After rereading Thomsen’s best known work Living Poor recently, Paul Theroux, the “Godfather” of travel literature revealed,
 A British publisher, Eland Press in London, is reissuing Moritz's books—they just asked me if they could use my intro for nothing, and in the spirit of Moritz, I said yes. Actually I think Moritz would have had a big argument with them about money—his letters to publishers were fierce! Someday, someone has to sit down and gather all his letters and publish them in a big volume. His letters may prove to be his true masterpiece.
 
In another exchange, Theroux went on to say,
 
While the subject is riveting, and the details of peasant life vivid and unusual, Moritz himself did not really find a way to bring the people to life in “Living Poor.” His models were Hemingway and Thomas Wolfe and god-only-knows who else—big personalities. Moritz himself did not have the ego, or the style, to match them. I think his writing improved with "The Saddest Pleasure" and "The Farm..." (“The Farm on the River of Emeralds”) but in essence his writing has an epistolary feel—as though he is writing a letter to a reader; and is the reason his collected letters are probably his magnum opus.

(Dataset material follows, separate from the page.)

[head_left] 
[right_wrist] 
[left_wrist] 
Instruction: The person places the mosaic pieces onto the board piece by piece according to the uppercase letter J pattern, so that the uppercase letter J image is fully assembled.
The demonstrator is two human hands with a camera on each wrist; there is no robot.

Just a thought. 
 
Theroux met Thomsen in 1976 at a talk on “Aspects of the American Novel” sponsored by our State Department at the US embassy in Quito, and according to a letter Thomsen wrote fellow author Craig Storti,  “It wasn’t  particularly impressive, but he was such a nice guy that everyone forgave him. I tried to talk him into a PC (Peace Corps) novel, but the Peace Corps is not especially news at this point.”
They met again in 1977 when Theroux was writing The Old Patagonian Express, and according to Theroux,
It was Moritz who said to me one afternoon on a Quito street, “I don’t get it, Paul. How do you write a travel book if all you do is go to parties?”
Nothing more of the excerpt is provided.